Central & East European Secure Systems Strategies (CEESSS) is delivered via
e-mail and the Web.  See http://www.intellitech.cz/ceesss/ for details.

[To preempt our esteemed moderator, I will immediately warn readers that
the facts will have to be Czeched before giving credence to this report.]

M. E. Kabay, Ph.D. / Director of Education
National Computer Security Association (NCSA)/ http://www.ncsa.com


Data diddling in cockroach races

David Kennedy <76702.3557@CompuServe.COM>
25 Nov 96 23:51:06 EST
Criminal group made money by manipulating ...
COMTEX Newswire  25 Nov 1996

SARATOV, November 25 (Itar-Tass) -- A well-organised criminal group that
made more than 800 million roubles every month by manipulating computer
files in gambling has been exposed by police in the Saratov region, the
middle Volga.  A source in the regional directorate in charge of fighting
organised crime told Itar-Tass that computer-added swindling was exposed by
police for the first time in Russia, although crimes of this sort have been
reported in many regions of Russia.  The source described the technology of
fraud: the operator used a false file to influence the outcome of the
"cockroach races" in a way that ensured that the victory was won by the
cockroach chosen by the operator.  [Or perhaps the file was altered to
select the designated "winner"?  PGN]

The experience accumulated in the process reportedly will enable the law
enforcers in other regions of Russia to take into account computer swindlers
who have escaped responsibility until now.  (The net take was about US$5,500
daily.)

Dave Kennedy [CISSP] Research Team Chief, National Computer Security Assoc.


Scary spelling correction

Geoff Kuenning <geoff@ficus.cs.ucla.edu>
Wed, 27 Nov 1996 10:55:20 -0800
Here's a verbatim quote from the Orchestra List, which is occupied by
musicians and conductors.  Apparently spelling correctors are getting
RISKier all the time.  Note that this was *automatic* spelling correction,
so apparently the user didn't even get a chance to override the incorrect
decision.

> Subject: Parts are a MESS
...
> >Here's a warning on the E.C. Scarier parts to the Mozart Vespers, K. 321.
> In
>
> Well, I typed E.C. S-c-h-i-r-m-e-r. I must figure out how to disable my
> automatic spell correcting program so it doesn't do this to me again. But
> then again, given the condition of the parts, maybe scarier is the better
> term anyway.

    Geoff Kuenning  g.kuenning@ieee.org geoff@ITcorp.com
    http://fmg-www.cs.ucla.edu/geoff/

  [But a MASS is a MESS(E) (in German, French) is AMISS (from Latin, MISSA).
  You'll have to vesper more softly ven you perform.  PGN]

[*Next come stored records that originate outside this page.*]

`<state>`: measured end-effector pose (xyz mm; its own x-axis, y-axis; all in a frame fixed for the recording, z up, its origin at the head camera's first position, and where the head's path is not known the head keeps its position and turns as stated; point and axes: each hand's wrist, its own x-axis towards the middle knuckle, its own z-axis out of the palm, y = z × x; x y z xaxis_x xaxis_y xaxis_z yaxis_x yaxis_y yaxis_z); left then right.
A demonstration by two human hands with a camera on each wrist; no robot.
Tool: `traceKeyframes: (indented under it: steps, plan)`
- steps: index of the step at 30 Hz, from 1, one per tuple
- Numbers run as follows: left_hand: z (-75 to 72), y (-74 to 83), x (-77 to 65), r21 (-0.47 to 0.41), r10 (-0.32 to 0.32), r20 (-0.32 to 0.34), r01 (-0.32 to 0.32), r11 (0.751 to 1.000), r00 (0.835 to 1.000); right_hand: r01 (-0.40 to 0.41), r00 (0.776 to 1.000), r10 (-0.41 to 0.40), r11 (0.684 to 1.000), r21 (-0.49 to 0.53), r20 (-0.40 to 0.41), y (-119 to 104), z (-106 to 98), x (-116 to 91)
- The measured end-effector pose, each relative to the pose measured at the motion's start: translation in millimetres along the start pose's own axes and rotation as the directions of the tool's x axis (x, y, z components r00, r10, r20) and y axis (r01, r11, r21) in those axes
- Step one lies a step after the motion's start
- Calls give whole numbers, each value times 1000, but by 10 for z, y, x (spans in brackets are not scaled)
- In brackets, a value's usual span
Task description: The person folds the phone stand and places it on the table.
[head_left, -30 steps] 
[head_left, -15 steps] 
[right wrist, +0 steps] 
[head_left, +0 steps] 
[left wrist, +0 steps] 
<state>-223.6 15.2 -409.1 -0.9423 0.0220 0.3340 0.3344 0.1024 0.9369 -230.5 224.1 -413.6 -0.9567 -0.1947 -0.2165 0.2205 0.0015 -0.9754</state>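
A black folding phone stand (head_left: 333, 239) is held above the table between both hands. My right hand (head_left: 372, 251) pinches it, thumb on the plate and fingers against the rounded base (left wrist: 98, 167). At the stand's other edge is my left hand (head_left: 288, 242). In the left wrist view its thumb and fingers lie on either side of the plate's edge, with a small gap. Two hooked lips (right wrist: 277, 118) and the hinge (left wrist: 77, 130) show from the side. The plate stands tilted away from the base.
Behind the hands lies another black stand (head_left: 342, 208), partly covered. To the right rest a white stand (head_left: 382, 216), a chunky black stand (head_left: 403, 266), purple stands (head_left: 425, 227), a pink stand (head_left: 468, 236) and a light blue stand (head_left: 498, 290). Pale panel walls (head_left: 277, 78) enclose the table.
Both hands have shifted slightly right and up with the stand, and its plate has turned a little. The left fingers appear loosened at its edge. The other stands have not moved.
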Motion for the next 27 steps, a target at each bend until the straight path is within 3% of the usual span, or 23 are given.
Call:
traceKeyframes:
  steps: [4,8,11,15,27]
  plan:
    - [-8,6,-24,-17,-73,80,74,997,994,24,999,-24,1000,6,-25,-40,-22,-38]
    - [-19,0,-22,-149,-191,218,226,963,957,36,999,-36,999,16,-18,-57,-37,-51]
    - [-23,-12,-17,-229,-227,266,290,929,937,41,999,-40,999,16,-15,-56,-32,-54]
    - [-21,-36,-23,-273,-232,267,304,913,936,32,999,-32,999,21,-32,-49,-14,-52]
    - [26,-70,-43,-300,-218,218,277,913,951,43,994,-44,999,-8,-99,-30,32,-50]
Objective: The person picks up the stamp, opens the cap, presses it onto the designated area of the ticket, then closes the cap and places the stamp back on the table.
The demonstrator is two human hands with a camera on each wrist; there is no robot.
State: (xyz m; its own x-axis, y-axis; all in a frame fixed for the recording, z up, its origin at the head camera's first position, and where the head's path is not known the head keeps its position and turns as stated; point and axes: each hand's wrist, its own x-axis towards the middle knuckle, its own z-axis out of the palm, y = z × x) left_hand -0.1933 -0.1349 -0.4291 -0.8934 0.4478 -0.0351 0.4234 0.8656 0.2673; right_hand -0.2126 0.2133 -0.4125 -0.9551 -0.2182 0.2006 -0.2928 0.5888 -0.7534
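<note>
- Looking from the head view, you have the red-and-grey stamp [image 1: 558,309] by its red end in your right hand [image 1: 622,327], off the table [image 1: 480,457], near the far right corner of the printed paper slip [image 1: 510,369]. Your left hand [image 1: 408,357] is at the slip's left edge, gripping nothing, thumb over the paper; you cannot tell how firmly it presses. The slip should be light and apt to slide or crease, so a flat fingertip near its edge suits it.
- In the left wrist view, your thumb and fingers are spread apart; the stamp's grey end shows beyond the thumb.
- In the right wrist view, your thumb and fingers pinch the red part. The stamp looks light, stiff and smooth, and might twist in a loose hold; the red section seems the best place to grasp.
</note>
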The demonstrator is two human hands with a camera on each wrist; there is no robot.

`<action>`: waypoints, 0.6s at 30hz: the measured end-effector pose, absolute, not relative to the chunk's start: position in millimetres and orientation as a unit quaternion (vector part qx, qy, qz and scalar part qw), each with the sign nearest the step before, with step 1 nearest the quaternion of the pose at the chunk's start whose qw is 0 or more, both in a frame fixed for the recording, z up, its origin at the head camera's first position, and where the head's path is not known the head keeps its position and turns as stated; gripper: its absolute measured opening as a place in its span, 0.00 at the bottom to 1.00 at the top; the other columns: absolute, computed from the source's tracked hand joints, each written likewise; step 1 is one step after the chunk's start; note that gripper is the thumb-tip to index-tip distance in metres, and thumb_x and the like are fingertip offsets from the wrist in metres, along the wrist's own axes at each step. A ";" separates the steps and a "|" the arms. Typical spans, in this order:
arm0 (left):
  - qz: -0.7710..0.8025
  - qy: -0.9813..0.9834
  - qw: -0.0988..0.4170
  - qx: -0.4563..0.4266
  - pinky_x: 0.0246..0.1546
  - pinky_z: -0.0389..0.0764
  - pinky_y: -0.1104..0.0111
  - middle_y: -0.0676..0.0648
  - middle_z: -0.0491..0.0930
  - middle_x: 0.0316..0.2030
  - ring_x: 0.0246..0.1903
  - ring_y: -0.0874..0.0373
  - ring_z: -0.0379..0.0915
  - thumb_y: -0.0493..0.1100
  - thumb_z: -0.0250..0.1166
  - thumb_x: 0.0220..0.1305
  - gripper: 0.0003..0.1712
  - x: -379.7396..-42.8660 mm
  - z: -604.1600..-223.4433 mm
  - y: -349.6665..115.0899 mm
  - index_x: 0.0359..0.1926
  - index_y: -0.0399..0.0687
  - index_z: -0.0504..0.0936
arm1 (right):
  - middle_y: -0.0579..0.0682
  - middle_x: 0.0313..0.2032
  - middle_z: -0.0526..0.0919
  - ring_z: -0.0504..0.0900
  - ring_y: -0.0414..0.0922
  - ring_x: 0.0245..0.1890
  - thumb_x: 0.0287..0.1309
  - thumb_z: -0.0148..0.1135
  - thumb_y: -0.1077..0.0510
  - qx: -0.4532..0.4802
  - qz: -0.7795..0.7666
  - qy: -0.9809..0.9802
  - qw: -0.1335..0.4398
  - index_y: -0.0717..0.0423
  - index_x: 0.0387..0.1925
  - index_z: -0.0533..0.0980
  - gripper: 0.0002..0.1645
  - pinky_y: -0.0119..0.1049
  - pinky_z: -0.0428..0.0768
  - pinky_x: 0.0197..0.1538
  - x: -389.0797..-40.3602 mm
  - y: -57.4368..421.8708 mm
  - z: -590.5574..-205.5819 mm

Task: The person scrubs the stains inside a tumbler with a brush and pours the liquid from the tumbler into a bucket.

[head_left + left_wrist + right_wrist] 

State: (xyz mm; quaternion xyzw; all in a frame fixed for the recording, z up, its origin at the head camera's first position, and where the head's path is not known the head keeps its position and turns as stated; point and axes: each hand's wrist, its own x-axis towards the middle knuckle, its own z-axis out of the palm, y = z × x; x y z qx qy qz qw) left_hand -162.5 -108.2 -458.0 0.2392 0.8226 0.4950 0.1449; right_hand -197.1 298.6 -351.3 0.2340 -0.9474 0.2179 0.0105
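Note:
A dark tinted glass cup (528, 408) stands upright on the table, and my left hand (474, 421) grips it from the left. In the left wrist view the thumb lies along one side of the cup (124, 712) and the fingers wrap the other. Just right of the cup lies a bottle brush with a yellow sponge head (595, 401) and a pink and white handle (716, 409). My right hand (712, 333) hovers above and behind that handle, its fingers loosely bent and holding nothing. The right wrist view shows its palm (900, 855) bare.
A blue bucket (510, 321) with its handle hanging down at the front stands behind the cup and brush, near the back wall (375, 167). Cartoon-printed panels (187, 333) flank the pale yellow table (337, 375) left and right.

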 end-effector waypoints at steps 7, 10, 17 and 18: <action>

Web-based auto update of Microsoft's Java support

Tim Panton <tpanton@ibm.net>
Wed, 27 Nov 1996 11:18:20 +0100
  [Here is a frightening snippet from Microsoft's website I'm not sure I
  understand the full implications of it, but I don't doubt that there are
  risks involved.]

http://www.microsoft.com/java/sdk/getstart/javac007.htm :

Updating the Java Support on a User's Machine

If you are placing an applet that uses COM on an HTML page accessible from
the Internet, you must ensure that any users who encounter that page have a
version of the Java Support for Internet Explorer that fully supports
Java/COM integration.

To do this, you must insert the following tag on the HTML page
containing your applet (or on the introductory page of your Web site):

<OBJECT
CLASSID="clsid:08B0E5C0-4FCB-11CF-AAA5-00401C608500"
CODEBASE="http://www.microsoft.com/java/IE30Java.cab#Version=1,0,0,1">
</OBJECT>

This tag causes the user's Internet Explorer to check the version of its
Java support. If the version installed on the user's machine is not
up-to-date,
Internet Explorer downloads the latest version of Java support from
http://www.microsoft.com and updates the user's machine.

 - - - -

The potential risks are endless. Say I know of a security hole in a
specific version of IE, I can automatically get visitors to
my website to install it, then attack them through the hole.
Some questions:
Does it ask the user first ?
Can I force a  'down'grade, i.e., install an older version ?
What happens if the user uses two sites that require different versions?
Is the code signing strong? (i.e., stronger than MS's CD keys ?), can I
fake a CAB file?

Tim Panton, Westhawk Ltd, Frederik Hendriklaan 89, 2582BW Den Haag. The
Netherlands  tpanton@ibm.net   +31 6 5348 1795   http://www.westhawk.co.uk


E-mail solicitation on the rise

"Scott C. Savett" <ssavett@CLEMSON.EDU>
Fri, 29 Nov 1996 18:30:06 -0500
I'm sure we're all increasingly aware of annoying unsolicited commercial
e-mail messages forced into our electronic inboxes.  But is this just the
tip of the iceberg?

A mass mailing recently ended up in my e-mail, promising e-mail marketing to
100,000 or 1,000,000 people for $195 or $995 respectively.  Ominously, the
message did not have a valid "From:" address in the header, and was passed
through at least two servers before being distributed to an undisclosed list
of recipients.  Does a $100 InterNIC registration and $15/month ISP charge
now give anyone the ability to saturate the Internet community with
unsolicited e-mail?

Besides carefully screening incoming e-mail, what recourse does one have
against acts of e-mail terrorism?  With many SMTP e-mail servers readily
accepting mail from anonymous senders, how can we stop the constant stream
of unsolicited commercial e-mail being forced down our throats?  This trend
gravely concerns me, as it should concern us all!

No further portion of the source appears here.